A team of investigators who are unaffiliated with the Mexican government have released new evidence that contradicts the official story of how 43 students from the Ayotzinapa Rural Teachers' College disappeared last year in Guerrero, Mexico.

The official government version of the events indicates that police abducted students in Iguala on Sept. 26, 2014. The officers then handed the students over to a local drug gang, the Guerreros Unidos, who murdered them, incinerated them, and tossed their charred remains into a local river.

As the BBC reports, an expert panel from the Inter-American Commission on Human Rights held a news conference in which they argued that, due to new surveillance imagery, the approaches to solving the case should be re-examined.

According to the panel, satellite pictures show that there are no signs of a fire at the dump where the bodies were allegedly incinerated. Aside from this, the images indicate that there was rain at a point when there was supposed to have been a fire.
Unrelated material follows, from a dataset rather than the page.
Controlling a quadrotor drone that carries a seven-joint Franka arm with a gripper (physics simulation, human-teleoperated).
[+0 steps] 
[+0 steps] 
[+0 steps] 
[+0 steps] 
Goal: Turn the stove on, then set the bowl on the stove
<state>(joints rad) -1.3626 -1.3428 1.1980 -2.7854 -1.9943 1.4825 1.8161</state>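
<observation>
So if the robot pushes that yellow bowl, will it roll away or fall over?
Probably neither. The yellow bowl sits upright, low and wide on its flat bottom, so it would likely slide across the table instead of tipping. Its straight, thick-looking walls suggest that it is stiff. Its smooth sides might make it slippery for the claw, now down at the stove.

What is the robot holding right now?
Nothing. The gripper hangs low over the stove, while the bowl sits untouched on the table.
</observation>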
The expert panel asserted that there were more discrepancies in the official version of events.

According to the Mexican government, gang members built and maintained a pyre for up to 16 hours. Given what the panel has discovered about the area, feeding a pyre for that long would have been impossible.

The panel also said that the arrested gang members revealed they had been tortured into giving their confessions.

Families of the missing students have disbelieved the official story from the start.

Several months ago, at press conference in which family members of the missing 43 voiced their grief, a woman spoke of the frustration she and others had felt regarding the government's official story.

As reported in the New Yorker, the woman said, “We, the mothers and fathers, were right, we were right all along, we knew our sons hadn’t been burned, that it was a government lie.”

"We’re poor," the grieving mother added, "but we’re not stupid."